Menurutnya, perang ini bukanlah keinginan masyarakat Iran, melainkan ada kepentingan di dalamnya.
"Saya rasa saya belum pernah merasakan kesedihan dan kemarahan sedalam ini atas apa pun dalam hidup saya," katanya.
"Perang ini - perang Iran - pada dasarnya adalah konflik antara tiga individu (diduga merujuk. Tiga pemimpin, dari tiga negara, yang didorong oleh ideologi mereka sendiri," tambahnya, yang diduga merujuk pada Trump, Perdana Menteri Israel Benjamin Netanyahu, dan Pemimpin Tertinggi Iran Ayatollah Ali Khamenei.

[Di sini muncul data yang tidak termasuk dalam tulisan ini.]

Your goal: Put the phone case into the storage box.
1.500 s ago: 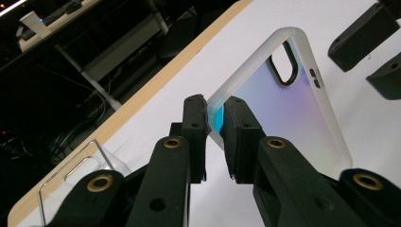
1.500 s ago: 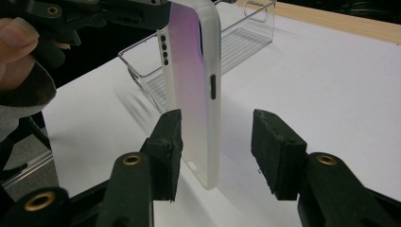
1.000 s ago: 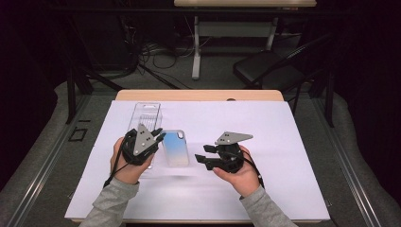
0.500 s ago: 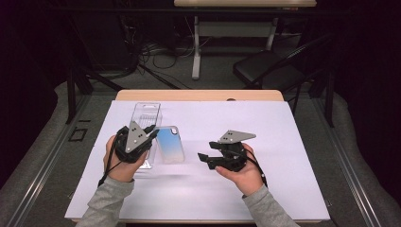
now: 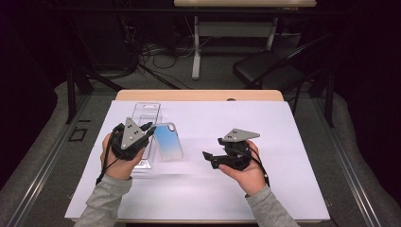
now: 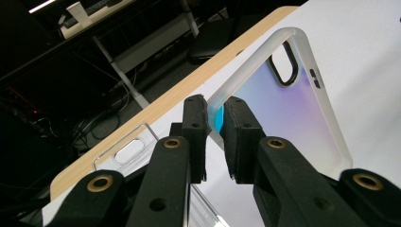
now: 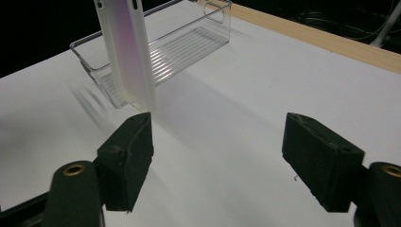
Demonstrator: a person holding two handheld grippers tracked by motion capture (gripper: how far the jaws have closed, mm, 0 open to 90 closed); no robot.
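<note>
A translucent phone case [image 5: 169, 142] with a blue-to-violet back is lifted off the white sheet, and my left gripper [image 5: 147, 129] is shut on its edge. In the left gripper view the two pads [image 6: 215, 111] pinch the rim of the case [image 6: 293, 109] near a corner, opposite the camera cut-out. My right gripper [image 5: 213, 149] hovers to the right of the case, apart from it. Its jaws have just been opening and nothing is between them. In the right gripper view the gripper [image 7: 222, 156] faces the case [image 7: 130, 52], which hangs edge-on.
A clear plastic tray [image 5: 144, 116] lies behind and under the left gripper, also seen as a ribbed tray [image 7: 189, 42] behind the case. A white sheet [image 5: 293, 142] covers the wooden table [image 5: 198, 95]. Beyond the table stand a chair [image 5: 265, 71] and cables on the floor.
The left gripper has carried the case a little to the left, toward the tray. The right gripper has drawn back from the case's right edge and its jaws have spread.
</note>
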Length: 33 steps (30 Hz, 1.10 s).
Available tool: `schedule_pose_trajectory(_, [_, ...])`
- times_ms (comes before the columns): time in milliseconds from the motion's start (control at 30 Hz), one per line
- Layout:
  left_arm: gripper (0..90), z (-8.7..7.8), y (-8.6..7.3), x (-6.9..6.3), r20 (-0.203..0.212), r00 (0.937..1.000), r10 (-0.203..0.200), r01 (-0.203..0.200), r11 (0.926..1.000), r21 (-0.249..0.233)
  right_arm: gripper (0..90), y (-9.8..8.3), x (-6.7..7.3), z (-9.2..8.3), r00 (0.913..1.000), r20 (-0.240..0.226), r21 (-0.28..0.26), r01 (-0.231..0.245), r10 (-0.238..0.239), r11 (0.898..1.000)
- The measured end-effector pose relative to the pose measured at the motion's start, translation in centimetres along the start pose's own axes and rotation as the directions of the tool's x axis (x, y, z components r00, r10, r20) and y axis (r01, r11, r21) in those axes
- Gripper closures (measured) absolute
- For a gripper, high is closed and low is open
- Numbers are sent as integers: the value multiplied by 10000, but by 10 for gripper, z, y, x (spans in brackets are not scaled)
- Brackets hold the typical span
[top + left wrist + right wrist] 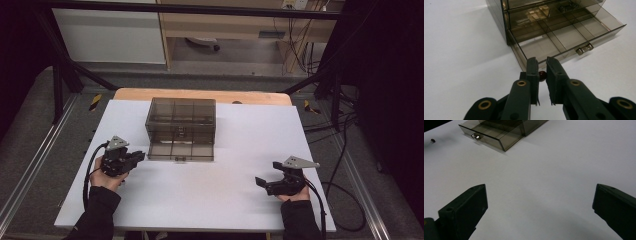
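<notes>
A smoky see-through drawer box (181, 117) stands at the middle back of the white table (200, 205). Its bottom drawer (181, 151) is pulled out, with bare divided compartments (564, 37) and a silver handle (584, 49). My left gripper (140, 157) hovers just off the drawer's front left corner. In the left gripper view this gripper (542, 65) is shut on a small dark red bead (542, 74) held between the pads. My right gripper (268, 173) rests at the front right of the table, and in the right gripper view it (540, 187) stands wide open over bare white surface.
The upper drawers (541, 11) are pushed in and hold small parts. A tiny dark object (432, 140) lies on the table beyond the open drawer (491, 133) in the right gripper view. Black frame bars and cables run along the table's right side (340, 165).
</notes>
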<state>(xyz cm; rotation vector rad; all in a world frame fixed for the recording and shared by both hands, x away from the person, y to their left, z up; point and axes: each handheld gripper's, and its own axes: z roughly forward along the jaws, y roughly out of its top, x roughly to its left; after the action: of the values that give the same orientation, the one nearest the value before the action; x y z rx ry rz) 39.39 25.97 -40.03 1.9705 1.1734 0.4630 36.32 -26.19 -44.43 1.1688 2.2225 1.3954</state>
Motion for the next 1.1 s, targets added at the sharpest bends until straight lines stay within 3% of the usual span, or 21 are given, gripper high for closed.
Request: schedule_pose_trajectory(1100, [802, 35, 17, -6, -33, 10000, -59, 59, 9997, 258, 5, 0, 0, 1, 10000, -16, 55, 12, -12, 10000])
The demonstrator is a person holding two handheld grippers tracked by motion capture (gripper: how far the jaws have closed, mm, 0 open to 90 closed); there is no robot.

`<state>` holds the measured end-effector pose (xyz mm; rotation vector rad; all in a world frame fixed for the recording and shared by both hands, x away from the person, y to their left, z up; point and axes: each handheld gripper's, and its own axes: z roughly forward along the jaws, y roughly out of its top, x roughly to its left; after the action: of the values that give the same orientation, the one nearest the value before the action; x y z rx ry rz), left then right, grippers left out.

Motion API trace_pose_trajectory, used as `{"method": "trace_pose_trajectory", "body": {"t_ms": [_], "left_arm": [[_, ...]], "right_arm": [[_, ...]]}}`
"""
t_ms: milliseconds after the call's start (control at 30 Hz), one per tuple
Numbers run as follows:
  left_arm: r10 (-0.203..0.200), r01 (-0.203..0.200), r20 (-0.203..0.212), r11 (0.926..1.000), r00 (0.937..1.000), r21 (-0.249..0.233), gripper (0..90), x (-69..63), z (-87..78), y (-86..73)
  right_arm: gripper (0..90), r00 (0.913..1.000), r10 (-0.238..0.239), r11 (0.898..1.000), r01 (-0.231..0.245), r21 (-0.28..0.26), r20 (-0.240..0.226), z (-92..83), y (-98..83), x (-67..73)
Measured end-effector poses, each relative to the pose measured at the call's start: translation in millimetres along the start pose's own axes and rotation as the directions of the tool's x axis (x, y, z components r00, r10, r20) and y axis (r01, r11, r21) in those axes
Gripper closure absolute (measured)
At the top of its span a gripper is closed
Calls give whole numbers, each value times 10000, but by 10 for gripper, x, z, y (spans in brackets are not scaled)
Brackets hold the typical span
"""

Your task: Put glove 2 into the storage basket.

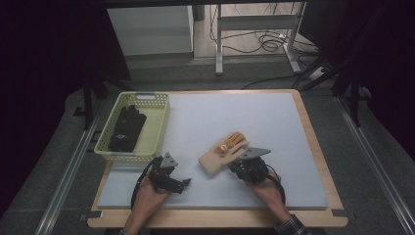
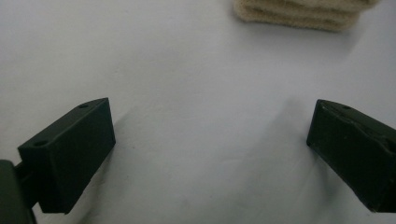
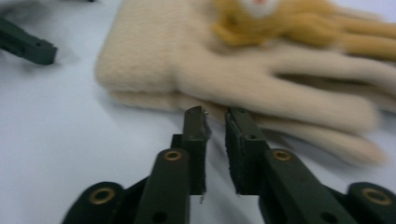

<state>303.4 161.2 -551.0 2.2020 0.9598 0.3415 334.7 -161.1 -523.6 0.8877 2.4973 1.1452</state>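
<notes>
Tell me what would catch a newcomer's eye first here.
The cream gloves with orange fingers, stacked near the middle of the pale mat, stand out first. The right tongs sit at their edge, jaws slightly apart with nothing between them. At the mat's left, a yellow basket holds dark gloves; the left tongs stand wide open.

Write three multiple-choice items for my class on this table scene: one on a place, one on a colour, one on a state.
1. Where do the black gloves lie?
A. in the basket
B. on the mat
C. on the floor

2. What colour is the basket?
A. red
B. yellow-green
C. blue

3. How do the left gripper's jaws stand?
A. clamped on a glove
B. shut
C. wide apart

Answers:
1 A, the dark pair rests within the basket's walls.
2 B, its mesh walls are pale yellow-green.
3 C, bare mat lies between them, short of the cream gloves.
</notes>
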Motion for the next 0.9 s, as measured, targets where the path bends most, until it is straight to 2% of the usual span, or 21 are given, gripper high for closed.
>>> {"method": "trace_pose_trajectory", "body": {"t_ms": [233,500,800,900], "left_arm": [[-51,51,9,10000,10000,9,12,1,3,3],[-58,58,17,10000,10000,3,13,1,3,3],[-47,47,8,10000,10000,-23,12,-1,4,1],[-49,49,17,10000,10000,-20,11,0,3,2]], "right_arm": [[574,9967,552,9979,-530,-382,593,-249,-104,-239],[366,9841,881,9958,-828,-401,1544,-471,-268,-493],[261,9694,930,9953,-963,33,2273,-558,-464,-651],[237,9683,935,9946,-1016,234,2318,-536,-511,-682]]}}
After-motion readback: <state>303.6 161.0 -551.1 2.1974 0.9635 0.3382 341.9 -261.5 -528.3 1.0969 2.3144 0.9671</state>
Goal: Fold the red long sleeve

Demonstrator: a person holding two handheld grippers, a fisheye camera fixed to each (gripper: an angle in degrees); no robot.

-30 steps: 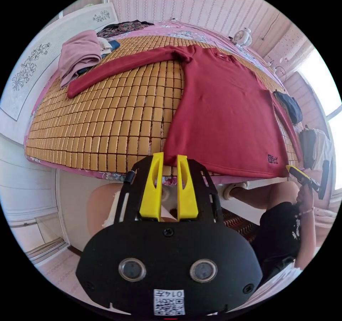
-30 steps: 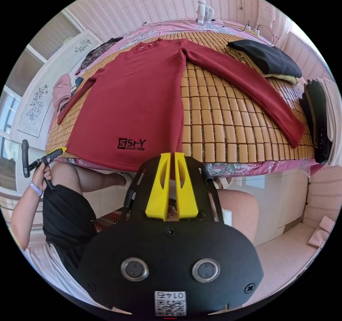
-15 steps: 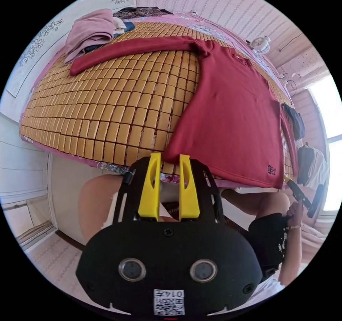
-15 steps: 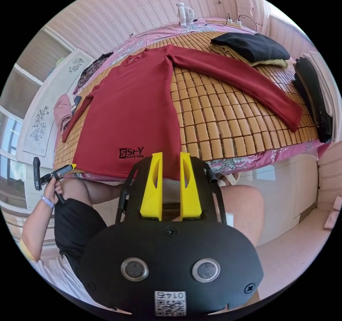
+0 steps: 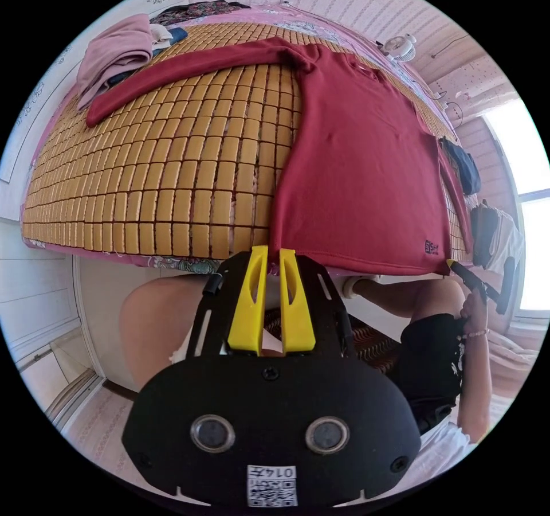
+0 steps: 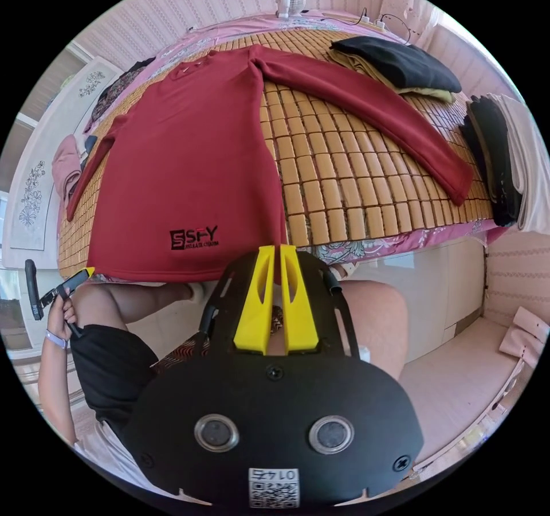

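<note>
The red long sleeve (image 6: 189, 160) is lying flat on the bamboo mat (image 6: 344, 195) of the bed, sleeves spread, its long axis running from the near hem away to the collar. The 2 hand-held grippers are sitting at the 2 hem corners. The left hand-held gripper (image 5: 271, 250) is pinching its corner between nearly closed jaws, and the right hand-held gripper (image 6: 275, 247) is doing the same, though the actual bite is partly hidden. Both look equally near, so the hem is probably about to go forward toward the collar.
</note>
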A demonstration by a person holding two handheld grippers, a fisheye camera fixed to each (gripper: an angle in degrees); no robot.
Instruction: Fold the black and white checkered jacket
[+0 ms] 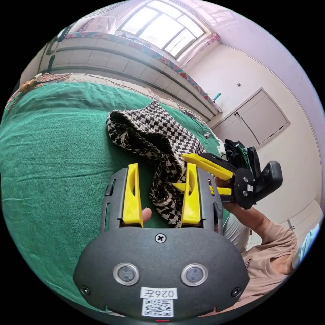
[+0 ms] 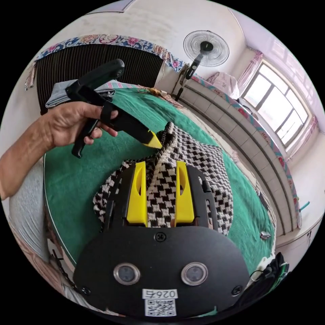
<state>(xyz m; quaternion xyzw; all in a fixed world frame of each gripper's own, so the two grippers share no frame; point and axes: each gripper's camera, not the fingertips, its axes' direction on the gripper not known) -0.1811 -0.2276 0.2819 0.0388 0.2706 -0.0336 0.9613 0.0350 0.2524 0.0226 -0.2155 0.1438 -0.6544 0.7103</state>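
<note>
**A:** What are my tongs doing right now?

**B:** In the left gripper view, my left gripper (image 1: 161, 199) has its yellow jaws spread wide. A hanging strip of the checkered jacket (image 1: 159, 138) drops between them, lying against one jaw and clear of the other, so I'm not clamping it.

**A:** And the other one?

**B:** The right gripper (image 1: 189, 172) reaches in from the side of that view, jaws parted in a wedge with the jacket's edge between them; I cannot tell whether they pinch it. In the right gripper view, its own jaws (image 2: 161, 194) stand apart with jacket cloth in the gap.

**A:** Where's the jacket?

**B:** Bunched on the green cover (image 1: 54, 152), one end lifted. In the right gripper view a hand (image 2: 72, 123) holds the left gripper, its tip touching the jacket's corded edge.
</note>
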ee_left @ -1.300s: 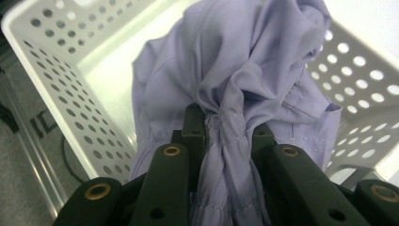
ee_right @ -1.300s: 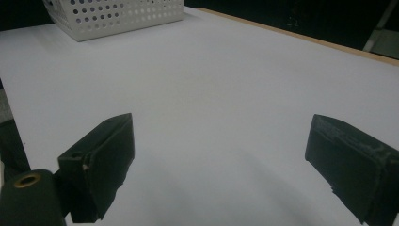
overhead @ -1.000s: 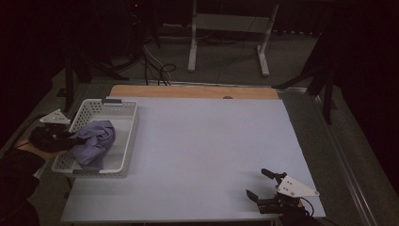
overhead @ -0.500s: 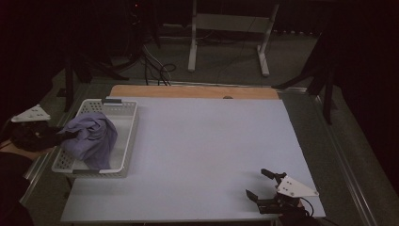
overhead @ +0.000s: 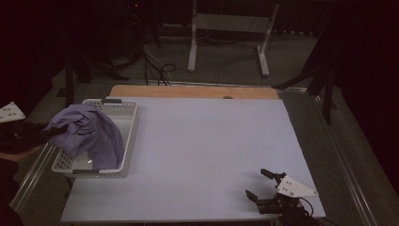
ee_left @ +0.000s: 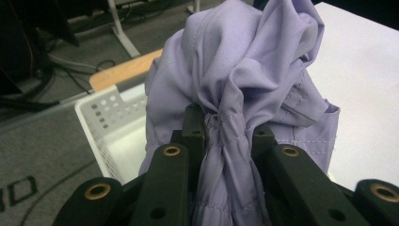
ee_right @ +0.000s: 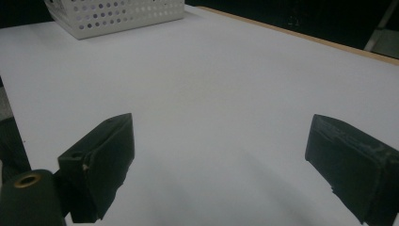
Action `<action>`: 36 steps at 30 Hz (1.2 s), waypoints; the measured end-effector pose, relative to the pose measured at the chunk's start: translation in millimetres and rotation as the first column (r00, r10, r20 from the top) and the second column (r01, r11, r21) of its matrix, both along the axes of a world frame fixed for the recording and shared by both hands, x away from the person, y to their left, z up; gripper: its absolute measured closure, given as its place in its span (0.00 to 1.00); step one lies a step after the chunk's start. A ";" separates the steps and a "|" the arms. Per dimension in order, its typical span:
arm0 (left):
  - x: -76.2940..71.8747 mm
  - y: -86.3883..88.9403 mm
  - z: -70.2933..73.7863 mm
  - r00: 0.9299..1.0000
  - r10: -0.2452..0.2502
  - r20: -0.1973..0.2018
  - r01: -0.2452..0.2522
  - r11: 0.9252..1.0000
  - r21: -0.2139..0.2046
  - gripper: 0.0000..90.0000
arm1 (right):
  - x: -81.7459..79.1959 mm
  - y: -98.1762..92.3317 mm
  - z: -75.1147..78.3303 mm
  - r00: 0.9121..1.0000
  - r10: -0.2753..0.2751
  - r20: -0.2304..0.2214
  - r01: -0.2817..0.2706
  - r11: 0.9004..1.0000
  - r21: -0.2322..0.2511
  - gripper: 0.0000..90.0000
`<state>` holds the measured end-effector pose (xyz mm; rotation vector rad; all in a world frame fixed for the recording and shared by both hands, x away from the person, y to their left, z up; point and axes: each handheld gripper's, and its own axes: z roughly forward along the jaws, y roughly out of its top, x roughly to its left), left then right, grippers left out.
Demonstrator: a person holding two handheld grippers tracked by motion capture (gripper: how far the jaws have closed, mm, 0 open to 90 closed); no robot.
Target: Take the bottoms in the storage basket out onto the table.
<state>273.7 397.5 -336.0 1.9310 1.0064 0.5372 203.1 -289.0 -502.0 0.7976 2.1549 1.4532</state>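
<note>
A lavender cloth (overhead: 89, 134) hangs bunched above the white perforated basket (overhead: 129, 136) at the table's left edge, its lower folds still trailing into the basket. My left gripper (overhead: 49, 132) comes in from the left and is shut on a gathered fold of it. In the left gripper view the jaws pinch the cloth (ee_left: 244, 61) between them, my left gripper (ee_left: 228, 129) above the basket (ee_left: 101, 122). My right gripper (overhead: 256, 182) rests near the table's front right corner, open. In the right gripper view my right gripper (ee_right: 221, 155) has bare table between its jaws.
The table has a pale lavender-white top (overhead: 211, 141) with a wooden strip (overhead: 188, 92) along its far edge. The basket (ee_right: 117, 14) shows far off in the right gripper view. A white metal stand (overhead: 226, 28) and cables lie on the floor beyond.
My left gripper has risen and drawn left with the cloth, which has come up from lying in the basket to hanging above it. The right gripper has not moved.
</note>
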 end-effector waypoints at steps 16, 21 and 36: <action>-8.4 2.5 49.6 0.994 0.028 0.105 -0.025 0.999 -0.025 0.85 | 0.4 -0.2 -0.1 1.000 0.005 -0.005 -0.005 1.000 0.002 0.10; -14.3 6.2 64.2 0.988 0.034 0.148 -0.026 0.998 -0.054 0.85 | 0.5 -0.4 -0.2 1.000 0.005 -0.006 -0.005 1.000 0.003 0.10; -14.8 -12.1 95.3 0.977 -0.032 0.210 0.047 0.997 -0.067 0.85 | 0.4 -0.5 0.1 1.000 0.006 -0.004 -0.006 1.000 0.009 0.10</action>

Mehri juga meluapkan amahnya mewakili warga Iran tatkala ketiga tokoh tersebut tiba-tiba menyatakan 'Kami telah menguasai langit Iran’.
“Itu bukan sekadar kata-kata bagi saya - itu sacral,” ujar Mehri.
Sementara Homayoun, seorang pria dari wilayah barat laut Maku, menentang peringatan Trump bahwa Iran akan menghadapi lebih banyak serangan jika tidak menyetujui perdamaian.
"Ya, kami sedang mengalami masa-masa sulit- tetapi kami akan mendukung negara kami sampai akhir. Dan jika diperlukan, kami akan memberikan hidup kami untuk tanah air kami, untuk kehormatan kami," katanya.
"Kami tidak akan membiarkan Amerika dan antek-anteknya melakukan tindakan yang salah di negara kami,” imbuhnya.
Peringatan Donald Trump
Sebelumnya, Trump memperingatkan Iran pada Sabtu (21/6/2025) bahwa setiap pembalasan terhadap AS, akan ditanggapi dengan kekuatan yang jauh lebih besar daripada penghancuran 3 situs nuklir Iran.
Namun pada konferensi pers di Turki pada hari Minggu, Araghchi menyatakan bahwa Iran memiliki "semua pilihan untuk mempertahankan keamanan, kepentingan, dan rakyatnya".
Ia juga mengatakan AS memikul tanggung jawab penuh atas konsekuensi tindakannya.
Korps Garda Revolusi Islam (IRGC) menggambarkan pangkalan AS di Timur Tengah sebagai kerentanan, bukan kekuatan.
Sehingga sebelum Israel meluncurkan kampanye udaranya, menteri pertahanan Iran telah mengancam akan menargetkan semua pangkalan AS "dalam jangkauan kami" jika AS berpartisipasi dalam serangan apa pun terhadap program nuklirnya.
Salah serorang pria Iran lainnya berharap—menyampaikan pesan kepada BBC.com, bahwa konflik ini adalah "puncak eskalasi perang - dan dari sini, keadaan akan mulai mereda".
"Iran cukup rasional untuk mengetahui bahwa respons apa pun yang menargetkan AS akan menjadi bunuh diri total," katanya.
"Anak saya akan lahir dalam beberapa hari, dan saya berharap kelahiran mereka bertepatan dengan lahirnya Iran yang baru - yang mengadopsi pendekatan baru terhadap sistem internasional dan urusan dalam negerinya,” pungkas dia.